Research

My research interest originates from the desire to understand the visual representation in the (primate) brains and machines. In our visual brain, the pattern of photons hitting our retina is transformed by a series of visual cortices and represented by different neuron firing patterns. These intermediate neural representations bear no resemblance to the image hitting retina, but they support complex perceptions like object recognition. The neural code of images is of primary interest in my Ph.D work. 

To a first approximation, the mean responses of a visual neuron is a continuous function of the retinal input. Conceptually, we can think about each neuron as defining a landscape over all the whole image manifold: the peaks are domains of images eliciting high response and plains are domains of images eliciting low to no responses. In this picture, we could redefine the questions of visual neuroscience. Where do the neurons place their peaks? How do the activation change when deviating from the peaks? How the tuning landscape supports invariant object code? The dream is that through the lens of geometry, we could uncover obscured relationship in neural tuning. 

This research interest branches into a few different directions. 
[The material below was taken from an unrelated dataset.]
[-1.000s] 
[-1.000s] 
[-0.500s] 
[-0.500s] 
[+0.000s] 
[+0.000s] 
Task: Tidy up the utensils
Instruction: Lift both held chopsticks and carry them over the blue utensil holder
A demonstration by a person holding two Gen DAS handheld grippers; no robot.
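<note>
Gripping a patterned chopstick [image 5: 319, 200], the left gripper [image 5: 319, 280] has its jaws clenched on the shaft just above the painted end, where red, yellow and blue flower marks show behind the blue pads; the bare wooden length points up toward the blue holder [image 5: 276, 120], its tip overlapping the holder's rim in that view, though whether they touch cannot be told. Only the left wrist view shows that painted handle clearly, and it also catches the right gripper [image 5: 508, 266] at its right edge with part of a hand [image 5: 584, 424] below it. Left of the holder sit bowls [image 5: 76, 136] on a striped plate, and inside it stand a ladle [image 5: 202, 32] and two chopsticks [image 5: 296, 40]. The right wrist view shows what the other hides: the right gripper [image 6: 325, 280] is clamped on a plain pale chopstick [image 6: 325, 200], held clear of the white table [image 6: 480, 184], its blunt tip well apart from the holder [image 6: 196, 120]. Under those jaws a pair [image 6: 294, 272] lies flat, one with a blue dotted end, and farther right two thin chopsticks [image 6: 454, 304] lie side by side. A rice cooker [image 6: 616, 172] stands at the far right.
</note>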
What is the geometry of the natural image manifold? To understand the neural tuning on the natural image manifold, we'd better understand the structure of this manifold first. To make this question concrete, we analyzed the geometry of image manifolds parametrized by Generative Adversarial Networks (GAN). The result became widely useful in accelerating search on image manifold, and analyzing neural tuning on the manifold. 

How to search for peaks on the tuning landscape efficiently? To understand the tuning landscape, one obvious strategy is to start from the peaks, since they are rare and define the property of the neuron. But to search for these peaks requires black box optimization algorithms optimizing a noisy neuronal response. With large scale in silico benchmarking, we found that CMAES excelled in its ability to optimize noisy neuronal responses. Using knowledge about the structure of image manifold, we could further accelerate the search algorithms. 
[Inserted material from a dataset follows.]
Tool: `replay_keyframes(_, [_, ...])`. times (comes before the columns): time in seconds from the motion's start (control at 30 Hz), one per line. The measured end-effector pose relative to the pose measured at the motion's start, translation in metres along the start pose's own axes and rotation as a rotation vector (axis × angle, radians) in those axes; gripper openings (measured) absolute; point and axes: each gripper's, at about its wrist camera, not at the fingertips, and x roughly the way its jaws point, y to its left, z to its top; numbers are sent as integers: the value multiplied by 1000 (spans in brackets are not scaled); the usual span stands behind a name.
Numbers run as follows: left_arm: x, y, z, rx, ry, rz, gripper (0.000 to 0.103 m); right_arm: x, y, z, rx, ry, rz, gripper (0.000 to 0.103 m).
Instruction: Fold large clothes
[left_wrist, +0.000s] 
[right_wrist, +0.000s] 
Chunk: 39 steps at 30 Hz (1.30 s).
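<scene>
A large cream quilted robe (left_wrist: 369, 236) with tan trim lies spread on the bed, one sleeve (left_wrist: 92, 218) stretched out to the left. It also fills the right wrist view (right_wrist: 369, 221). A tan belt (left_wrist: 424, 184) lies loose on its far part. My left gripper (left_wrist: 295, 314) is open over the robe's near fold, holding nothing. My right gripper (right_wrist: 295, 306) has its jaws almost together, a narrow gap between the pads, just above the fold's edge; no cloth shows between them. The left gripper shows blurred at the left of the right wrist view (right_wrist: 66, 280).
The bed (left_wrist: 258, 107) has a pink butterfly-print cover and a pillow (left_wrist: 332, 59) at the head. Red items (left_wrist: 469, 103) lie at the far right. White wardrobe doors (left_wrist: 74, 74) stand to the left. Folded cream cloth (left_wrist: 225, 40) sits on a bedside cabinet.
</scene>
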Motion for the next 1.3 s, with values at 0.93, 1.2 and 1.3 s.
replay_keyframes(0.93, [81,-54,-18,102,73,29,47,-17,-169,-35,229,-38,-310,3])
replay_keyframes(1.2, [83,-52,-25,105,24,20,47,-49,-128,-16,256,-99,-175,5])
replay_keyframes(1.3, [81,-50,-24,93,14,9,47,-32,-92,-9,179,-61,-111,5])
How to characterize the shape of tuning landscape?

How to model the neural tuning using the Evolution trajectory? 

How visual representation came about through unsupervised learning? At birth, animals do not have semantic labels directly available to their visual cortices. Thus, the representation in visual brain has to be learned by some ways other than supervised learning. In this project, I tried to provide some initial evidence that, using naturalistic viewing behaviors (saccades), and constrastive loss (SimCLR), the visual cortices could learn a representation that support linear object classification.